Collected material:
---

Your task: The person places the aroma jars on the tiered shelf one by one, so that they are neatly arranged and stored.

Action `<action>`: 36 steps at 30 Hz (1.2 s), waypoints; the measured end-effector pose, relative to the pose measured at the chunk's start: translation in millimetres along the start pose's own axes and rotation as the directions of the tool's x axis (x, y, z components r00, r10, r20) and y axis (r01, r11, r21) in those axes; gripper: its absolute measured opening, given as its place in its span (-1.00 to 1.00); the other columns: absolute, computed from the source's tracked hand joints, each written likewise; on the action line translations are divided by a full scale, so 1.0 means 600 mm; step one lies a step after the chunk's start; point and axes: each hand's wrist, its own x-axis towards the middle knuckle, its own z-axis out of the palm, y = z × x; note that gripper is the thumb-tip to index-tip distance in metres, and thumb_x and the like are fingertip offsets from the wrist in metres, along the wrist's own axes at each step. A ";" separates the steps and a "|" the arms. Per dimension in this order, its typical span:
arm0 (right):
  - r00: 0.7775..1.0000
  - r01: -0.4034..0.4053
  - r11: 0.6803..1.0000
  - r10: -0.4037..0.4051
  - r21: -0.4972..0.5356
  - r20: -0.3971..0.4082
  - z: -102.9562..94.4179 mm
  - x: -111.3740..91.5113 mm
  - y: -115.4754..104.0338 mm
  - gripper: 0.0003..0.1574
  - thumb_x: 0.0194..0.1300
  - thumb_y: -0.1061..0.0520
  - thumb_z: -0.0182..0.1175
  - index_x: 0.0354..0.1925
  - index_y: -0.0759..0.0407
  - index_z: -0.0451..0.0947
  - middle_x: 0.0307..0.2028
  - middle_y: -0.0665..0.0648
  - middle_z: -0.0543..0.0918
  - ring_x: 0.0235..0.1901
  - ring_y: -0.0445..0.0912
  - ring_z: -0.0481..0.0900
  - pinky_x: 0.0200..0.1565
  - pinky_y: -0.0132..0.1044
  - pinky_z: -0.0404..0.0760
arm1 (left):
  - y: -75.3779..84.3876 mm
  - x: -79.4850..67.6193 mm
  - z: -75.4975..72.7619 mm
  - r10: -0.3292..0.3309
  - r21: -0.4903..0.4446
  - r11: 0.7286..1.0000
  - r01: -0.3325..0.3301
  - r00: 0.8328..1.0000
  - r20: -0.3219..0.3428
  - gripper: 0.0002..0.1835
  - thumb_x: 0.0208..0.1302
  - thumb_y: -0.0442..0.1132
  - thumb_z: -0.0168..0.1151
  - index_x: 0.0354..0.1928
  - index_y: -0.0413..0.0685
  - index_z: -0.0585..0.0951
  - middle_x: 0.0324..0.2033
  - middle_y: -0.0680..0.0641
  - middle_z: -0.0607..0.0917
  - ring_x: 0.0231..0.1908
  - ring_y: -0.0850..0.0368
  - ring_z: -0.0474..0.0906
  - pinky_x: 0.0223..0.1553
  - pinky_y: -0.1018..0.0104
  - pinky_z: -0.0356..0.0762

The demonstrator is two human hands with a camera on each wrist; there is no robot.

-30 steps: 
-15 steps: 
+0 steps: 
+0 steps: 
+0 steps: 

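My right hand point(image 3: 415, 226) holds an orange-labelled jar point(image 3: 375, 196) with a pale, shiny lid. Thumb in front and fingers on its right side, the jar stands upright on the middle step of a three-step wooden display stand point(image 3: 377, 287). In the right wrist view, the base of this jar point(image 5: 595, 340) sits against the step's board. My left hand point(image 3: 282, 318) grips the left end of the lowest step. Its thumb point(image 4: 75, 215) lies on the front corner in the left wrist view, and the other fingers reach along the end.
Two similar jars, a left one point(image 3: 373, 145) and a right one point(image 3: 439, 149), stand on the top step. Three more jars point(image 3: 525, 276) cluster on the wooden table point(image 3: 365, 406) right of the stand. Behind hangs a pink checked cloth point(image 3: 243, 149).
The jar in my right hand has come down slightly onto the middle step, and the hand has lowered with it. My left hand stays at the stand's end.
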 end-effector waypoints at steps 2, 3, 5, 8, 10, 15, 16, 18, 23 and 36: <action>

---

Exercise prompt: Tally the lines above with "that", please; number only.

Solution: 2